Riti scaramantici per l’esame di laurea: superstizioni, usi, abitudini e curiosità. Tentar non nuoce!
Da che mondo è mondo, l’esame di laurea viene vissuto con un’enfasi e una tensione al massimo delle stelle, accompagnate dai più vari riti propiziatori. Per usare una metafora calcistica, tale importante rito iniziatico può equivalere a quello che per un calciatore è il rigore decisivo: si vuole chiudere il percorso didattico, così come segnare il gol che separa dalla vittoria. E seppure tali mete siano vicine, nel contempo sembrano comunque lontane, sia nei momenti che precedono la discussione della tesi, sia in quelli che precedono l’atto del calciare il rigore. Nei secoli, comunque, tale momento ha sempre costituito un punto d’approdo per chi si appresta a viverlo, scandito da riti scaramantici e usanze di ogni tipo. Vediamone quindi un piccolo “excursus”, divertente e, a volte, di irriguardosa ma immnacabile goliardia.
NEL SEDICESIMO SECOLO, A PADOVA – Nel sedicesimo secolo, la tradizione vuole che il conseguimento della laurea, a Padova, fosse caratterizzato da un particolare cerimoniale pubblico: la discussione della tesi avveniva all’interno del Duomo, in presenza del Vescovo e dopo lo svolgimento di una messa solenne.
– Al termine del cerimoniale, al neolaureato, con indosso vesti ricamate di seta, veniva posta sul capo una corona d’alloro.

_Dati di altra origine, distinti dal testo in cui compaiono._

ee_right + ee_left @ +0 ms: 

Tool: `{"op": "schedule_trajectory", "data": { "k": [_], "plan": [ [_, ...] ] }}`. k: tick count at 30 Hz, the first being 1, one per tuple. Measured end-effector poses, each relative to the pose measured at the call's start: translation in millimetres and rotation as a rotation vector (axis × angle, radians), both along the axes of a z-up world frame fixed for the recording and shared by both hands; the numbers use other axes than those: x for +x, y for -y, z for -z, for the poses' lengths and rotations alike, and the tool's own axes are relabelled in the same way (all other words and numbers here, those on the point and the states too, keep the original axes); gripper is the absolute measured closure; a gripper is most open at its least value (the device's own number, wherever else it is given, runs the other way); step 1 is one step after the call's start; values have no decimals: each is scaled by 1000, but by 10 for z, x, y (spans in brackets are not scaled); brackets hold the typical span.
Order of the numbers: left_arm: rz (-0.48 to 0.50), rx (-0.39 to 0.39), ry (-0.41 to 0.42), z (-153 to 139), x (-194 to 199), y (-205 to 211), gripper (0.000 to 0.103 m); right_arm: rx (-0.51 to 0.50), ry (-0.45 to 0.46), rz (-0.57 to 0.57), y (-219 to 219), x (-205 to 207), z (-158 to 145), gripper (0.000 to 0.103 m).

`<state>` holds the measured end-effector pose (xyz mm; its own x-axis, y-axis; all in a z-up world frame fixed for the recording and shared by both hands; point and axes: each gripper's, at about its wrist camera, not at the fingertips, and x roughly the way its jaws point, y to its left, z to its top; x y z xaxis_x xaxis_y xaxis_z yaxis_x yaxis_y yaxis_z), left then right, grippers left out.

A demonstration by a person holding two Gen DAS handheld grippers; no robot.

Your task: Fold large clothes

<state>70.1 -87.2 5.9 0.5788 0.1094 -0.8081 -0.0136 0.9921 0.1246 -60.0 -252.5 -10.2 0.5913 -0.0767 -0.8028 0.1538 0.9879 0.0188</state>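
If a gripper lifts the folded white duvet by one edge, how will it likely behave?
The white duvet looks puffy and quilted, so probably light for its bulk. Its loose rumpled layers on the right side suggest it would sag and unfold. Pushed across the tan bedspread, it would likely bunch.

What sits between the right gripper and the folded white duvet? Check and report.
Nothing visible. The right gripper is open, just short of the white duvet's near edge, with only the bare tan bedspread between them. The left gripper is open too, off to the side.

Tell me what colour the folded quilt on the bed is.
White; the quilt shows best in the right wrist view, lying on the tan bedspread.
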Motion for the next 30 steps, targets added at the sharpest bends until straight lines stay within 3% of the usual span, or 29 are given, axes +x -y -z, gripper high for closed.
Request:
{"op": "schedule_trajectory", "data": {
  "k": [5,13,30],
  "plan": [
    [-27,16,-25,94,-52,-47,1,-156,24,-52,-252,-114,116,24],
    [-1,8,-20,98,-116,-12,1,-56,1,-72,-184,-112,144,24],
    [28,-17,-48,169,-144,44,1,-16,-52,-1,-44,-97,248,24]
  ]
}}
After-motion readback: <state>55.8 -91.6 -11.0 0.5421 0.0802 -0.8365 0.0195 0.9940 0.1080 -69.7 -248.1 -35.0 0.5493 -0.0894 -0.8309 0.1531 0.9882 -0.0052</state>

Al tempo stesso, gli veniva anche consegnato uno scettro.
– Nel caso specifico, la laurea investiva quasi importanza sacrale, oltre che rappresentare un punto di partenza per la vita del ragazzo.
NON SI TRATTA DI MANCANZA DI BONTON, E’ SOLO GOLIARDIA – Ai nostri giorni, i festeggiamenti per il conseguimento del traguardo universitario hanno assunto un aspetto sempre più goliardico e informale: c’è chi scavalca con un salto la siepe nel parco del Filarete , presso l’Università degli Studi di Milano, accompagnato da cori di sottofondo di “OOOH” di amici e parenti, oppure chi fa il giro dell’ateneo al coro, ormai abituale, di “dottore, dottore, dottore del …., vaff.. vaff..!!”.
CHI BEN INIZIA… – Sempre a Milano gli studenti dell’ Università Bocconi eviterebbero, se possibile, di passare dall’atrio centrale della vecchia sede, fiancheggiato dalle statue di due leoni: passare in mezzo alle stesse non sarebbe propiziatorio per gli aspiranti laureandi.
– All’Università Cattolica del Sacro Cuore, invece, si usa non attraversare le colonne dell’ingresso centrale.
A ROMA – A Roma, presso l’Università la Sapienza, pare che gli studenti si rifiutino all’unanimità di volgere lo sguardo, anche in occasione degli esami precedenti alla laurea, alla statua della dea Minerva. Tra l’altro, paradossalmente, proprio Minerva era la dea della Saggezza.
A TORINO – A Torino, invece, matricole e ‘nonnini’ sono soliti non salire mai sulla Mole Antonelliana: meglio evitare di scrutare il panorama, se si vuole preservare il proprio futuro!
BOLOGNA – A Bologna i riti scaramantici sono addirittura tre: per prima cosa, i laureandi non devono salire sulla Torre degli Asinelli. Secondariamente, mai attraversare piazza Maggiore in diagonale. Infine, per chi vuole giungere a coronare il proprio piano di studi, l’ultima regola è quella di non recarsi al santuario di San Luca, preceduto da ben 666 portici: un numero che la cabala attribuisce a Lucifero e che, a rigor di logica, è meglio non andare a “stuzzicare”.
PISA– A Pisa, infine, si è soliti pensare che salire sulla celeberrima Torre, prima della discussione della tesi, possa portare talmente tanta sfortuna, al punto da precludere irrimediabilmente il conseguimento della laurea. Meglio evitare, quindi, e non rischiare di franare al suolo sia con l’immortale monumento, che con le tante, pesantissime fatiche sopportate durante il percorso studiorum.
ALLA FINE, PERCHE’ NO? TENTAR NON NUOCE! – Da qualsiasi punto di vista si guardi la cosa, quindi, oltre che al variare delle città, l’esame di laurea, grazie ai personali e non vari riti scaramantici che l’accompagnano, costituisce un evento nell’evento, che conferisce al tutto un’atmosfera più unica che rara. Del resto, in fin dei conti, perché sfidare la sorte? Se basta un piccolo rito, alla fine di tanta fatica, tentar non nuoce!